Founder and President of Forum for Dialogue. He began as first local and then national-level politician during the transformation. He served as a Member of the Polish National Parliament (Sejm), where he chaired the Polish-Israeli Parliamentary Group. After retiring from politics, he devoted himself to Polish/Jewish dialogue and relations.

Zuzanna Radzik

Vice President

Theologian, graduate of the Pontifical Faculty of Theology in Warsaw and the Hebrew University in Jerusalem. She is a regular contributor to Tygodnik Powszechny, a Catholic weekly, and an author of books on women’s presence in the Church. In 2019, she received the Irena Sendler Memorial Award for her work on Polish/Jewish dialogue and the role of women in Catholicism.

Jakub Petelewicz

Executive Board Member

Historian, co-founder and academic secretary of the Polish Center for Holocaust Research at the Polish Academy of Sciences where he also serves as a Managing Editor of Zagłada Żydów. Studia i Materiały and Holocaust Studies and Materials academic journals. One of the authors of the initial project of the Holocaust Gallery at the POLIN Museum of the History of Polish Jews.

Olga Kaczmarek

Director General

Holds a Ph.D. in Cultural Studies from the University of Warsaw, where she used to teach.

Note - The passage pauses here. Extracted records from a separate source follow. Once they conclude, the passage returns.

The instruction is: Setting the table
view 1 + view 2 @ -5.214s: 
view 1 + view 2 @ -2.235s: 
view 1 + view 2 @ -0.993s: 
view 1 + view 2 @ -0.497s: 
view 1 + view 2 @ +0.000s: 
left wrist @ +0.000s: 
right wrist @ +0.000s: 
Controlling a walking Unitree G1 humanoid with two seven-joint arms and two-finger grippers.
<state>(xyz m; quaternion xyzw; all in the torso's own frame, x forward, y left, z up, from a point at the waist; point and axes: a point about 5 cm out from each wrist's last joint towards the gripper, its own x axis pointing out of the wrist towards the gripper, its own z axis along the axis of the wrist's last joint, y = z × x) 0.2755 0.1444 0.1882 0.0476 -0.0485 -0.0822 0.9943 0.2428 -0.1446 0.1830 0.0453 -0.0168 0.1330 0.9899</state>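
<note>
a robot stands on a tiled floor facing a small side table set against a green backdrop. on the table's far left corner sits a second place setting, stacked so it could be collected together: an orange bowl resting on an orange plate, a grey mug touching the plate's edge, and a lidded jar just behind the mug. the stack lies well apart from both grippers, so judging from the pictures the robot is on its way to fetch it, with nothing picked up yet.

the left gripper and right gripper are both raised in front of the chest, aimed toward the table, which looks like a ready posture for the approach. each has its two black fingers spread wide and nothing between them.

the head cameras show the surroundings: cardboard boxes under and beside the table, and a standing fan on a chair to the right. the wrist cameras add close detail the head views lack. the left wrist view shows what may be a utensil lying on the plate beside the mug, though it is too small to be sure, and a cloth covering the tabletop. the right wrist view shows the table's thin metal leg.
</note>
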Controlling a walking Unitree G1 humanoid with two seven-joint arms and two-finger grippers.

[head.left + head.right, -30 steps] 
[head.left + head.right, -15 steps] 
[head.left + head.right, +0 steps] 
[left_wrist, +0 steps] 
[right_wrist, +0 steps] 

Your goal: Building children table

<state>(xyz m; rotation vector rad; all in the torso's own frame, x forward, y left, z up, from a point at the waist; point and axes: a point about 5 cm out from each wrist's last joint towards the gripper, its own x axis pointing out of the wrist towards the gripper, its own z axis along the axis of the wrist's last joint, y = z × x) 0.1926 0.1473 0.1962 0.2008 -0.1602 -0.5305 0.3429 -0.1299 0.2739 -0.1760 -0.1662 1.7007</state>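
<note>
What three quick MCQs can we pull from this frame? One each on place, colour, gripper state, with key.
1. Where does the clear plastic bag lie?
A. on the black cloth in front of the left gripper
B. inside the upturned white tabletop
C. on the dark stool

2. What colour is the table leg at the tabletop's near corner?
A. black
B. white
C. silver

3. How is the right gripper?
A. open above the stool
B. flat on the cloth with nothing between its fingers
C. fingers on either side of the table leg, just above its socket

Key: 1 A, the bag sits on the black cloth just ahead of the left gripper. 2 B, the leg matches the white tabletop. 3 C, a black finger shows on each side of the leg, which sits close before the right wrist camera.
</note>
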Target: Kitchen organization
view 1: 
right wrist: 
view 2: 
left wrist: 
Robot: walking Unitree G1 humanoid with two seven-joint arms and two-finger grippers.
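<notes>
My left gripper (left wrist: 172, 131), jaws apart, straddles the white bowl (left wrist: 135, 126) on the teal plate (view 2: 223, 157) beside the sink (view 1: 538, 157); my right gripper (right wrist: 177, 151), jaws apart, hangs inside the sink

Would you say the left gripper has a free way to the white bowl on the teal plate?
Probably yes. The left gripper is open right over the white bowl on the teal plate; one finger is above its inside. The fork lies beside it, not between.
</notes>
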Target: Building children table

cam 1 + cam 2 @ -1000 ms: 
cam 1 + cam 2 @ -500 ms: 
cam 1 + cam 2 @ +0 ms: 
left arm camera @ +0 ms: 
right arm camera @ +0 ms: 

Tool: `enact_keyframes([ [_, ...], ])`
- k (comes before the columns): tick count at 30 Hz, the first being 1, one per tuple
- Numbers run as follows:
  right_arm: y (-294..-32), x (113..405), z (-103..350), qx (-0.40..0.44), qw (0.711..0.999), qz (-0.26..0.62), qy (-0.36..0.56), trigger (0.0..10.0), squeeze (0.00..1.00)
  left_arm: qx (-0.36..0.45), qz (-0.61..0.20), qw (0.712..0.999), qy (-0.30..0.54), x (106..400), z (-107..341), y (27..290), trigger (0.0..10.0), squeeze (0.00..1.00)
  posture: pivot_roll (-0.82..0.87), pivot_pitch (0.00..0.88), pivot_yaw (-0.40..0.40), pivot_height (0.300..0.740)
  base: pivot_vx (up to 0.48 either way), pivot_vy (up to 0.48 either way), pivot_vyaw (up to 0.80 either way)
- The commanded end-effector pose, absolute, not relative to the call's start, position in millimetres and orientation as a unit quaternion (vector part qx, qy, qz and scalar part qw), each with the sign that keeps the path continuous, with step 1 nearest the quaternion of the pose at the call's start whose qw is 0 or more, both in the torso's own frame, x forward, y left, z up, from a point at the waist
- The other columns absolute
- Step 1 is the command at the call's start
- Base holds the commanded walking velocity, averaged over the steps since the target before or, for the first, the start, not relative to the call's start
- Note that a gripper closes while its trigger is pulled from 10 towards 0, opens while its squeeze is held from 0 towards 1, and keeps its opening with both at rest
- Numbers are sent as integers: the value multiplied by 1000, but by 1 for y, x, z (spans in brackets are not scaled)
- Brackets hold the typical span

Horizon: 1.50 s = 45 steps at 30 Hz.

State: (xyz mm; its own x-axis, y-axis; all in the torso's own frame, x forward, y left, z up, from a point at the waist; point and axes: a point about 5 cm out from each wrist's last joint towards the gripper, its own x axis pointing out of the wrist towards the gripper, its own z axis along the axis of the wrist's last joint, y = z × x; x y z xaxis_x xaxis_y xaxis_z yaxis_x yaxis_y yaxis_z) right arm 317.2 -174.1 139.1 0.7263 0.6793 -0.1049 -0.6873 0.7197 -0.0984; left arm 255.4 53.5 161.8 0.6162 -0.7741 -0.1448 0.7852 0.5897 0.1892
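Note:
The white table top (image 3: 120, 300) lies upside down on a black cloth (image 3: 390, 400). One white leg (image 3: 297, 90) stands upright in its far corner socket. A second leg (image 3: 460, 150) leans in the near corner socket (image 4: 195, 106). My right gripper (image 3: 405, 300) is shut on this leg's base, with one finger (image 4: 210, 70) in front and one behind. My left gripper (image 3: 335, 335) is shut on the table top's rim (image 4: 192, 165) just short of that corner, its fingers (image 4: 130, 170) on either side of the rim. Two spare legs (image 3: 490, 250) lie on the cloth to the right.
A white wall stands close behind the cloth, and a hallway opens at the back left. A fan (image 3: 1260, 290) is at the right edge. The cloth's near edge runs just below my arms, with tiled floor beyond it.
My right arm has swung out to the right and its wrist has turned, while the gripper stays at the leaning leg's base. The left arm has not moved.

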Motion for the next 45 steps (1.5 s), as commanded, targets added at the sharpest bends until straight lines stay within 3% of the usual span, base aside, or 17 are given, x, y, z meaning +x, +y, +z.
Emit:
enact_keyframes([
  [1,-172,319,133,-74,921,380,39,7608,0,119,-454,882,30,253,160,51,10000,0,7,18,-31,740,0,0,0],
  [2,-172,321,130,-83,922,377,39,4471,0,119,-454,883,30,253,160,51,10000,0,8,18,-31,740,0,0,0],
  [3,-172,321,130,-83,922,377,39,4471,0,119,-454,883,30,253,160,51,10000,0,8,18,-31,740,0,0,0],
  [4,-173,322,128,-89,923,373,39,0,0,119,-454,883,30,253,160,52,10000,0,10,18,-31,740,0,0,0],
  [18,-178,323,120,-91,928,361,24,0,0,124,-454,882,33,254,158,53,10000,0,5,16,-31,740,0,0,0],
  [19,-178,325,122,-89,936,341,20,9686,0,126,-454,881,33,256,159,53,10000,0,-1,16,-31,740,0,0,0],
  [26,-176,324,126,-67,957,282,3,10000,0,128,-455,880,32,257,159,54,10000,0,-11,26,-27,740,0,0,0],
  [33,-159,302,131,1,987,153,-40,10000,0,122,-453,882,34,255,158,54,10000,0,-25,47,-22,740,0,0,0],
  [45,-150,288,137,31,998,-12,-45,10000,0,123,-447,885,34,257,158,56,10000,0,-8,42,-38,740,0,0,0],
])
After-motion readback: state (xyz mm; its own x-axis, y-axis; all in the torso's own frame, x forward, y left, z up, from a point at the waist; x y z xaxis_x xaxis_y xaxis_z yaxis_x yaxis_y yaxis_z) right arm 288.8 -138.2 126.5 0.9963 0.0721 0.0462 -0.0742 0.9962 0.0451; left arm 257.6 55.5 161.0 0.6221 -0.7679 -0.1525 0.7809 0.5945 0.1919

She published a book on Emmanuel Levinas and postmodern anthropology. She also researched the memory of wartime Polish/Jewish relations. She started as a School of Dialogue educator in 2012. Currently, she is responsible for Forum’s operations and represents the foundation in Poland and abroad.

Monika Halaczek

Deputy Director General

Graduate of International Relations with experience in coordinating human rights-focused projects and fundraising. She has been with the Forum since 2010, and has been responsible for the structure and running of the organization. She overviews formal and legal aspects of Forum’s work.

Agnieszka Gilska-Janus

Financial Manager

An economist with years of experience on the executive boards at organizations of various sizes. For the last few years, she has been involved with NGOs. At the Forum since 2022, she is responsible for the foundation’s finances, including, among others, budgeting, financial reporting, and grants performance reporting.

Hanna Gospodarczyk

Program Team Manager

An anthropologist and arabist, she has experience in coordinating cultural and historical projects, and has participated in research on the memory of Jewish communities in Malopolska. At the Forum since 2019. She currently directs the work of the program team and supports the foundation’s grant and scholarship program for the members of the Leaders of Dialogue network.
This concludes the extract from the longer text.